Indira Gandhi assassination tableau ‘not hate crime’: Canadian agencies
A tableau depicting the assassination of former Prime Minister Indira Gandhi was displayed during a procession in Brampton city
Canadian law enforcement has ruled out any “hate crime” in the display of a tableau depicting the assassination of former Prime Minister Indira Gandhi during a procession in Brampton city, days after the Indian government expressed displeasure over space being given to people who “advocate violence” in the country.
The controversial tableau was put on display during a parade on June 4 to mark the 39th anniversary of Operation Bluestar, when Indian forces stormed into the Golden Temple in Amritsar to oust separatist leader Jarnail Singh Bhindranwale and his supporters. Videos of the event showed that other tableaux featured banners referring to the anti-Sikh riots of 1984.
The event triggered outrage, with external affairs minister S Jaishankar saying that “it is not good for relationships” between the two countries, while the high commissioner for Canada in India Cameron MacKay said “there is no place in Canada for hate or for the glorification of violence”.
Taking note of the matter, Brampton mayor Patrick Brown issued a statement: “Police have looked at the video and it’s their determination it does not constitute a hate crime.”
The statement also pointed out that Canadians are “guaranteed freedom of thought, belief and expression” under Section 2 of the Canadian Charter of Rights and Freedoms.
“Any decision to change Section 2 would be at the federal level. Police enforce laws. They don’t write them,” it added.
A spokesperson for Global Affairs Canada (GAC), the country’s foreign ministry, said it “has nothing further to add to the tweet from Canada’s High Commissioner to India Cameron McKay on June 5th”.
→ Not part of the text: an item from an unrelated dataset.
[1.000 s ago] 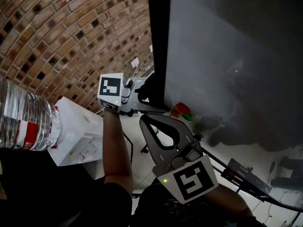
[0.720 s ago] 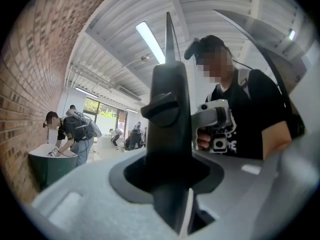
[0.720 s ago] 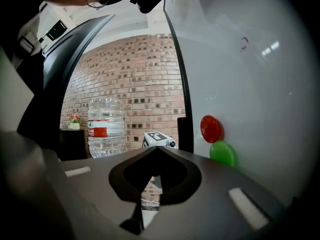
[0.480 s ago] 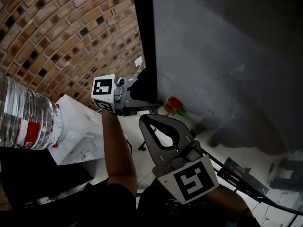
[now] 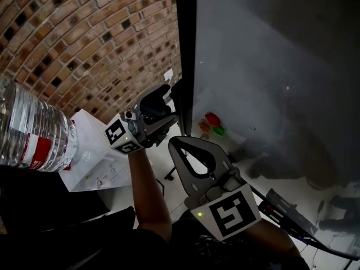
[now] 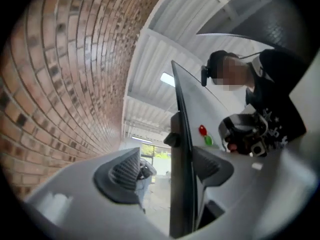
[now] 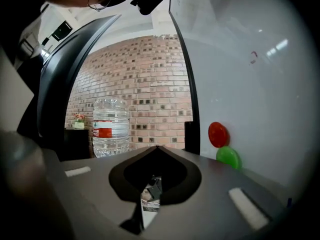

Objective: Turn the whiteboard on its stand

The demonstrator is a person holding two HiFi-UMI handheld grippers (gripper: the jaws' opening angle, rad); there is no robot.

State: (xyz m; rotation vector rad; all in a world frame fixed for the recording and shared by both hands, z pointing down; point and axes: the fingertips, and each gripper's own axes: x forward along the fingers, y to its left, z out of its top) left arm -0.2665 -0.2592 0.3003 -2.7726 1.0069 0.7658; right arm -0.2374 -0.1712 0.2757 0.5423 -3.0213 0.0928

That tweet, the only official reaction from a Canadian official on the matter, so far, said: “I am appalled by reports of an event in Canada that celebrated the assassination of late Indian Prime Minister Indira Gandhi. There is no place in Canada for hate or for the glorification of violence. I categorically condemn these activities.”
There was no immediate response from Indian officials on the matter on Saturday.
A senior Indian official, who spoke on the condition of anonymity, described the occurrence as “not acceptable”. “You cannot exceed freedom of expression like this, glorifying the assassination of the leader of a democratic nation,” he said.
Indo-Canadian organisations have also expressed their outrage over the float.
Satish Thakkar, chair of the Canada India Foundation, said the parade “celebrated an act of terrorism against the democratically elected leader of a country that has been the place of origin for nearly two million law-abiding Indo-Canadians”.
Indira Gandhi served as the first and only woman Prime Minister of India from January 1966 to March 1977 and again from January 1980 until her assassination in October 1984. She was shot dead by two of her own bodyguards at her official residence on October 31, 1984. The assassination was followed by anti-Sikh riots in Delhi and elsewhere in the country, in which thousands of Sikhs were killed and businesses looted.